I put the magazine down and went to the window, wanting to clear my mind. Outside, it was clear summer day in Southern California. I opened the window and drank in the cool morning air. Goosebumps prickled on my skin and I crossed my arms over my breasts. Birds sang their sweet serenade oblivious to civilization and its discontents and uncertainties. I leaned back against the window frame, enjoying the sun and air on my skin and face.

My mind drifted back to morality, what is perversion? How much is too much? What is normal? If I had already drifted this far into the realm of the senses, what was my destination? When and where would I stop? Would I one day enjoy what I now despised?

I tried to will my consciousness to drift out of my body. I wanted to fly away with the birds, to have no thought but to live my life with no control, no thought, no judgment. I closed my eyes and concentrated my attention on the feel of the sun on my skin. I relaxed into the nurturing warmth of it. I heard my breath sighing in my ears, the wind rustled the trees. I let my vocal chords hum with my breath.

Another humming crept into my consciousness without my awareness, a soft, steady, droning hum. Gradually it increased in volume until I became aware of it as an intrusion. Simultaneously I had the sensation of being watched. I felt someone's eyes on me.

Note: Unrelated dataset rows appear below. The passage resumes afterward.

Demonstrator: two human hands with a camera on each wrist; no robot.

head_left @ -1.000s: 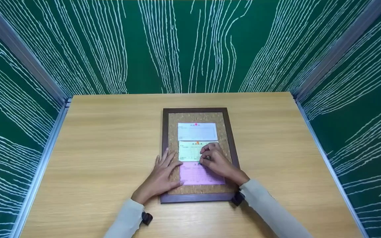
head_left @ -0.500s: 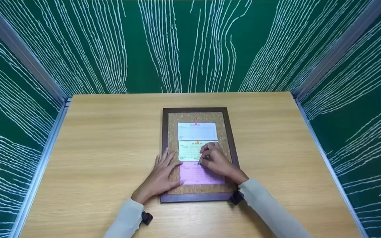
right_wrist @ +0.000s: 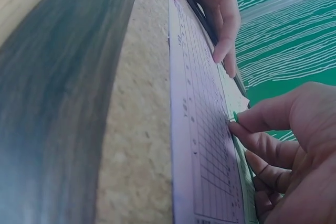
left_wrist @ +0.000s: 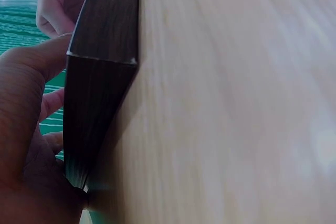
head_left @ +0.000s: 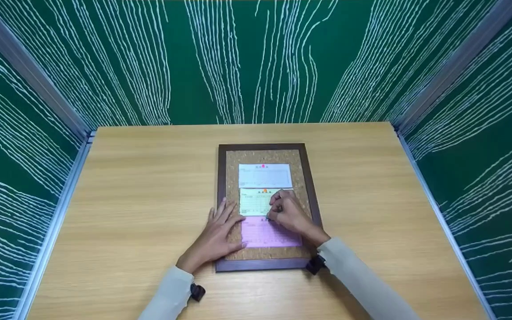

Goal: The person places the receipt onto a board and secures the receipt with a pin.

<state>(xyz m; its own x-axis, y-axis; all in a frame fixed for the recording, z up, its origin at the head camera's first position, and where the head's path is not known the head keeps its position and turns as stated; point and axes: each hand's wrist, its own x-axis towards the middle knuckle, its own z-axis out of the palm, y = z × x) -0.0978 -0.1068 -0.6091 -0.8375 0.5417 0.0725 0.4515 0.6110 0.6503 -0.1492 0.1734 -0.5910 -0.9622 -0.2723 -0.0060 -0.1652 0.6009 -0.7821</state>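
Observation:
A cork board (head_left: pixel 265 254) in a dark wooden frame lies on the table. Three printed slips run down it: a white one (head_left: pixel 265 177) at the top, a green one (head_left: pixel 254 203) in the middle and a pink one (head_left: pixel 271 235) at the bottom. My right hand (head_left: pixel 291 215) pinches a green push pin (right_wrist: pixel 235 117) between thumb and forefinger at the pink slip's upper edge. My left hand (head_left: pixel 214 238) spreads over the board's left side, its thumb and forefinger touching the pink slip's left edge. Whether the pin's point is in the cork cannot be seen.
A red push pin (head_left: pixel 263 166) is at the white slip's top edge, and an orange push pin (head_left: pixel 265 190) at the green slip's. The wooden table (head_left: pixel 140 178) surrounds the board. Green panels with white lines (head_left: pixel 194 89) enclose its back and sides.
My right wrist has shifted slightly left and up, its fingertips still at the pink slip's upper edge. The left hand holds its place on the board.

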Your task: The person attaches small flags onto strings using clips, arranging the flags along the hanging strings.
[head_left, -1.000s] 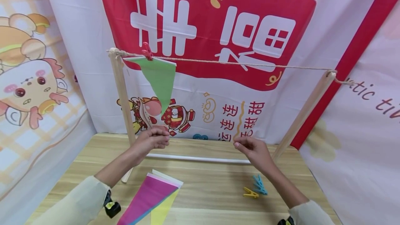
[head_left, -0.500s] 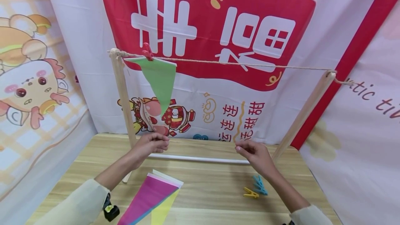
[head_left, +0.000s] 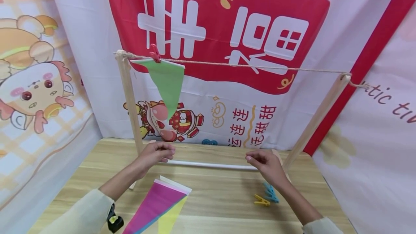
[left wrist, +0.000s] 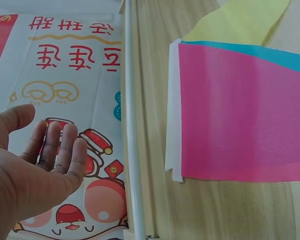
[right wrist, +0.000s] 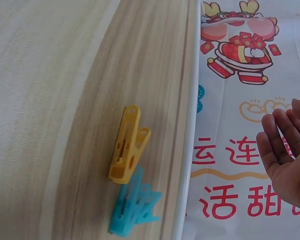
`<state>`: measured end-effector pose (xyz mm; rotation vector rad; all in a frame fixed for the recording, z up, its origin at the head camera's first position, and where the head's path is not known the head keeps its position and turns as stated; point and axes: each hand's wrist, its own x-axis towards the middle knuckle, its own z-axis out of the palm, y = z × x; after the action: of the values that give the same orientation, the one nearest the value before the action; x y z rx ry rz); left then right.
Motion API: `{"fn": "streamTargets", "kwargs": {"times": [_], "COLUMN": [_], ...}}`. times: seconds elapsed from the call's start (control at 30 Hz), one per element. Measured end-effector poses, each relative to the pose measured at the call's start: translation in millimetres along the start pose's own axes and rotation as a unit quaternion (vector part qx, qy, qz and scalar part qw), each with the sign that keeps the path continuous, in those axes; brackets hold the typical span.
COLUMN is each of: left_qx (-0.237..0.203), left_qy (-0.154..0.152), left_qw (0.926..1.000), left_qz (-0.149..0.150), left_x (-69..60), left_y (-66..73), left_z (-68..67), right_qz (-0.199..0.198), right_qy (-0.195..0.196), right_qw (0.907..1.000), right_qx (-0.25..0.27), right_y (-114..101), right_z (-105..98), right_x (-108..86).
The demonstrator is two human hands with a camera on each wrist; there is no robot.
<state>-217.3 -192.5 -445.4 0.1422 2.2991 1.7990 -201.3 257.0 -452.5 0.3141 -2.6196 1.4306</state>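
Observation:
My left hand (head_left: pixel 152 159) hovers above the table near the left post, its fingers loosely bent around nothing. In the left wrist view the palm of that hand (left wrist: pixel 45 165) is bare. Opposite it, my right hand (head_left: pixel 267 165) hangs in the air before the right post, also holding nothing. A green triangular pennant (head_left: pixel 167 82) hangs from a string (head_left: pixel 221 64), pinned by a red clothespin (head_left: pixel 155 53). Below the left hand lie overlapping pennants: a magenta one (head_left: pixel 159 201) on top, with blue and yellow (head_left: pixel 172 216) showing beneath. Yellow (head_left: pixel 261 200) and blue clothespins (head_left: pixel 270 193) lie below the right hand.
Two wooden posts, left (head_left: pixel 128 100) and right (head_left: pixel 318 118), hold the string taut across the frame. A white rod (head_left: pixel 208 164) runs low between them. Printed cloth (head_left: pixel 208 100) stands behind and at both sides of the wooden table (head_left: pixel 214 194).
Both hands have sunk slightly, staying apart and holding nothing. The view has shifted a little. The pennants and clothespins lie as before.

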Motion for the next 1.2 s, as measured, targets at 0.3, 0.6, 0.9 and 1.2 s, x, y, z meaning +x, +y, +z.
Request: {"fn": "streamTargets", "kwargs": {"times": [0.3, 0.6, 0.9, 1.2], "left_qx": [0.028, 0.063, 0.097, 0.111], "left_qy": [0.011, 0.006, -0.01, -0.05], "left_qw": [0.9995, 0.9979, 0.9953, 0.9925], "left_qz": [0.001, 0.008, 0.004, 0.01], "left_x": [-0.5, 1.1, 0.1, -5.8], "left_y": [-6.2, -8.6, -21.5, -36.9], "left_z": [3.0, 2.1, -0.2, 2.7], "right_qz": [0.017, 0.015, 0.026, 0.053], "right_qy": [-0.009, -0.011, -0.012, -0.037], "right_qw": [0.9997, 0.9998, 0.9995, 0.9979], "right_qx": [0.014, 0.0, -0.01, -0.007], "right_y": [4.8, 11.4, 23.1, 39.5], "right_z": [-0.6, -5.7, -5.3, -3.7], "right_x": [-4.4, -3.3, -12.0, -27.3]}}
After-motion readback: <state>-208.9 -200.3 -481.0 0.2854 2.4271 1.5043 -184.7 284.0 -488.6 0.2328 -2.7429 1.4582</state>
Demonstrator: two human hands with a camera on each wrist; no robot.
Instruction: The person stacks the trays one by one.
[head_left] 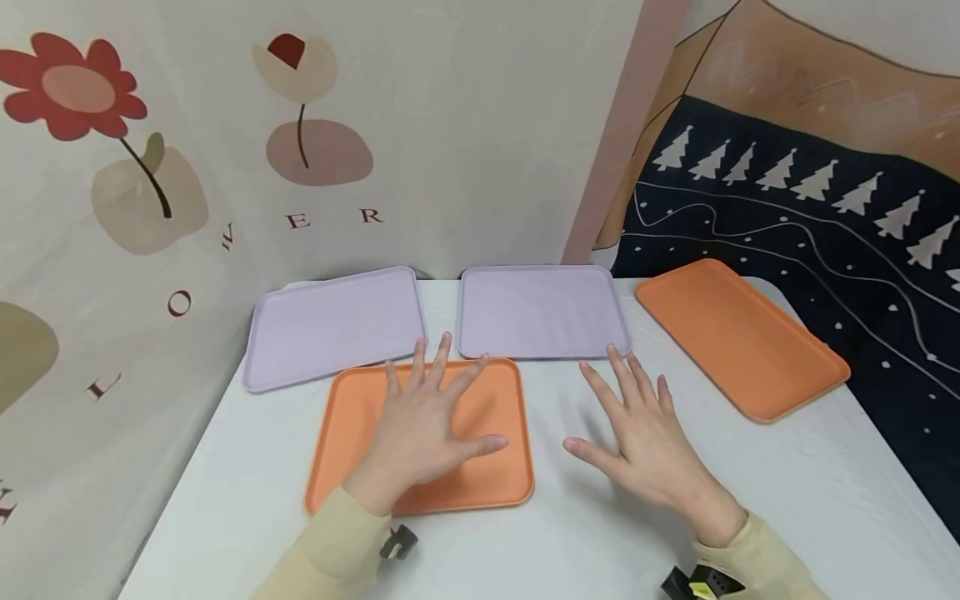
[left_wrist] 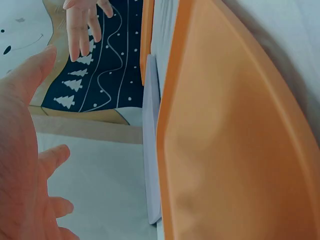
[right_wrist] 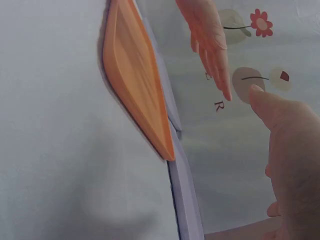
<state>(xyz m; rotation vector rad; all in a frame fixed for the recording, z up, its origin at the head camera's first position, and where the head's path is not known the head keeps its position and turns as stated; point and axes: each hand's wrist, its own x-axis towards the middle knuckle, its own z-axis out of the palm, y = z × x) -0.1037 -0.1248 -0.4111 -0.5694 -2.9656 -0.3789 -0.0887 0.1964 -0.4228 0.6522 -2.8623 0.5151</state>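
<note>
Your hands are both spread and hold nothing: the left hand (head_left: 420,433) hovers over the near orange tray (head_left: 491,408), thumb out toward its right rim, and the right hand (head_left: 648,446) hangs above the counter (head_left: 585,533) to that tray's right. The near orange tray lies flat on the counter, and the left wrist view shows a gap between it and your palm. If you handle this tray, you probably do best to take it by the opposite short rims, one hand to each, thumbs above and fingers below, so it sits level; the left hand likely needs to go out to the left rim first. Mind the edges: the left lilac tray (head_left: 337,329) meets the near orange tray's far-left corner, touching or slightly overlapping, I cannot tell which, and the right lilac tray (head_left: 543,312) sits just behind its far-right corner, so a forward push would likely knock either. The far orange tray (head_left: 742,337) lies aslant to the right, well apart. Your easiest room seems to be in front of the near orange tray and just to its right.
</note>
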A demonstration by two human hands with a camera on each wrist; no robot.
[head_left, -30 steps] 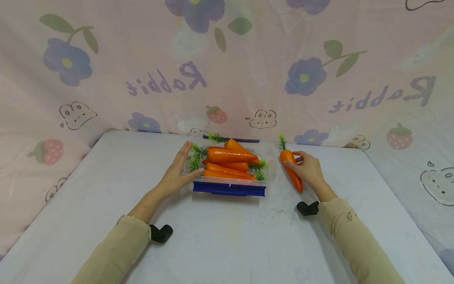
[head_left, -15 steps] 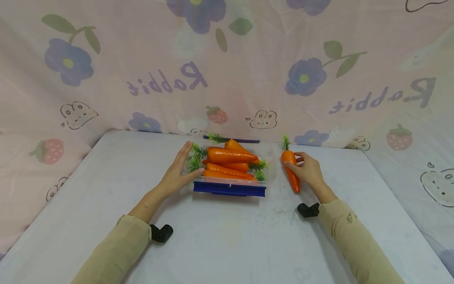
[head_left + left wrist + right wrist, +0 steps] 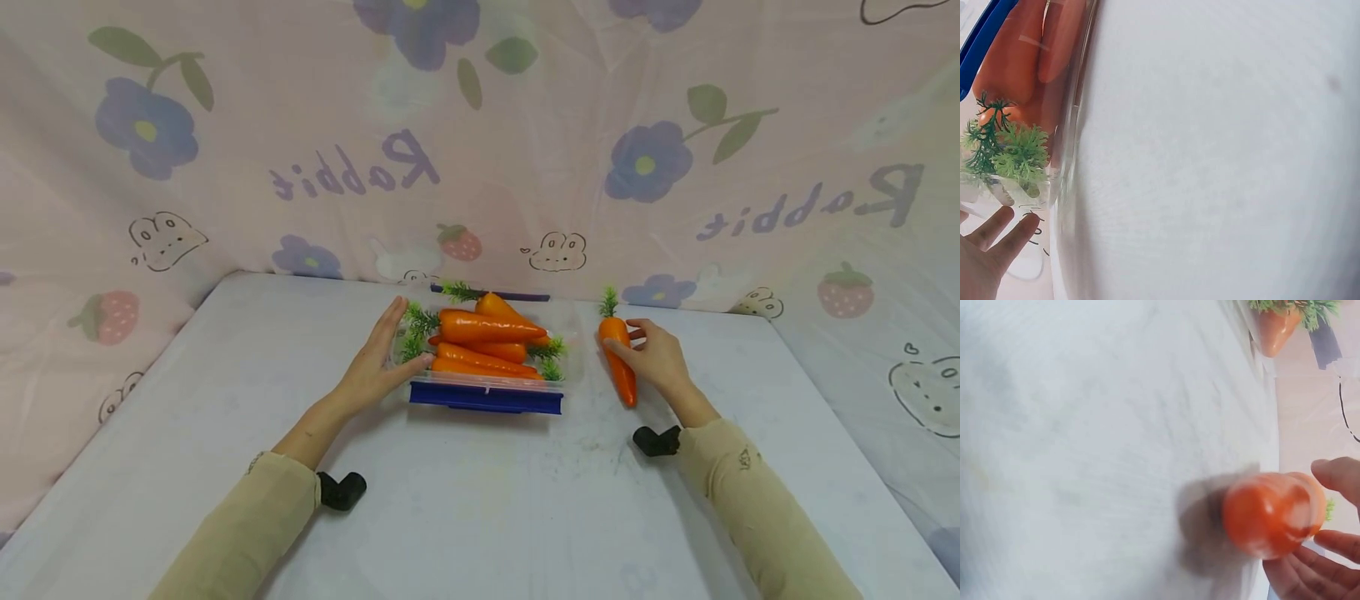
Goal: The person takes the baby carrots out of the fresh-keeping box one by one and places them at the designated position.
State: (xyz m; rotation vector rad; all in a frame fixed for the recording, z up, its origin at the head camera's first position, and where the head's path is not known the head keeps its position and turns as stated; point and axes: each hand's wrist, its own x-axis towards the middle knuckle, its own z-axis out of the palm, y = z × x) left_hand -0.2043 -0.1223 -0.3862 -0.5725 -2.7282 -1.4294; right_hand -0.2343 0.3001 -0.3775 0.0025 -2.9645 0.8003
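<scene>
My left hand (image 3: 375,362) lies at the left end of a clear plastic box (image 3: 570,354), thumb and fingers spread with the fingers straight. In the left wrist view, fingertips (image 3: 1025,225) are at the box's end wall; contact is hard to tell. Several orange toy carrots (image 3: 491,325) with green leafy tops lie inside. To the right of the box, my right hand (image 3: 660,358) holds another carrot (image 3: 622,379) between thumb and fingers, leafy top away from me. In the right wrist view this carrot (image 3: 1266,515) casts a shadow on the table.
The box has a blue clip flap (image 3: 485,398) hanging at its front and another blue flap (image 3: 517,297) at the back. Both stand on a white table (image 3: 480,500). A patterned cloth (image 3: 495,183) hangs behind. Black wrist mounts (image 3: 343,492) show at both sleeves.
The carrot in my right hand has turned slightly, its leafy top shifting right and its tip a little left. My left hand and the box look unmoved.
</scene>
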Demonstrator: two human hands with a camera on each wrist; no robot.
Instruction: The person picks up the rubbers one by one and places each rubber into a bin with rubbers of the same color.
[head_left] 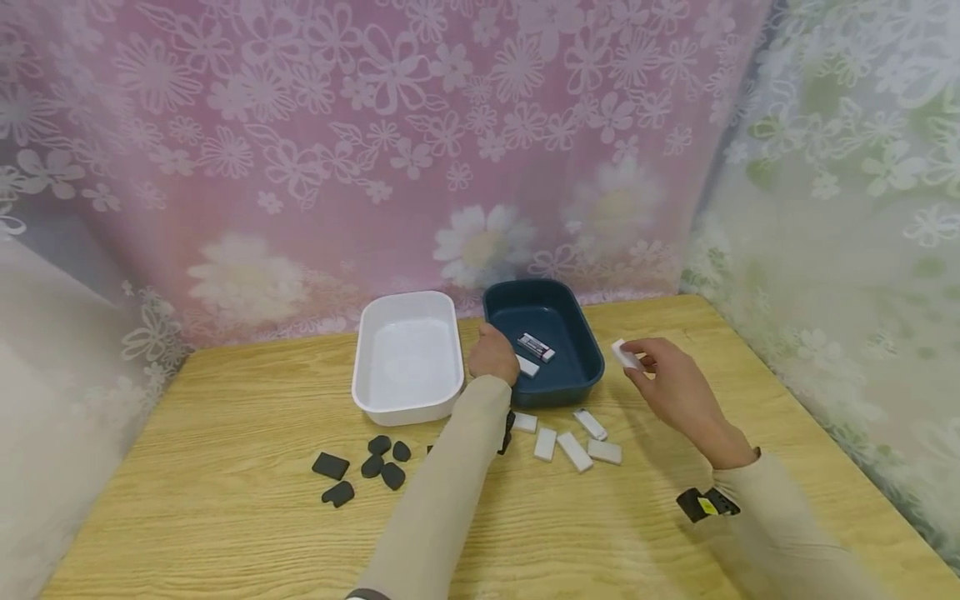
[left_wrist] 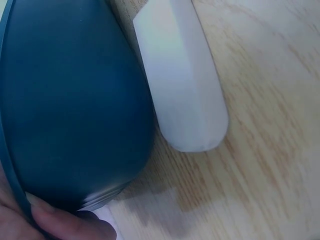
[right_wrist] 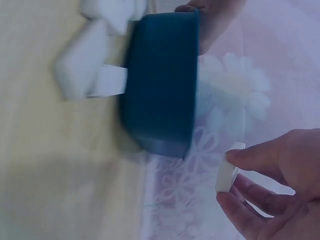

I opened mine slowly. I peered through the narrow slits of my eyelids at the shimmering green lawn before me. Near the house, holding a pair of electric shears, was a young man with dark skin. He was looking directly up at me. I froze there, numb and startled. For some reason, unknown to myself, I was afraid.

He was just the housekeeper, after all. I was a guest more than an employee, wasn't I? Didn't I have a perfect right to be there? Why was I edging slowly away from the window? Why was he watching me like that? Why, oh, why had I let him see me? Why did I stand in the window?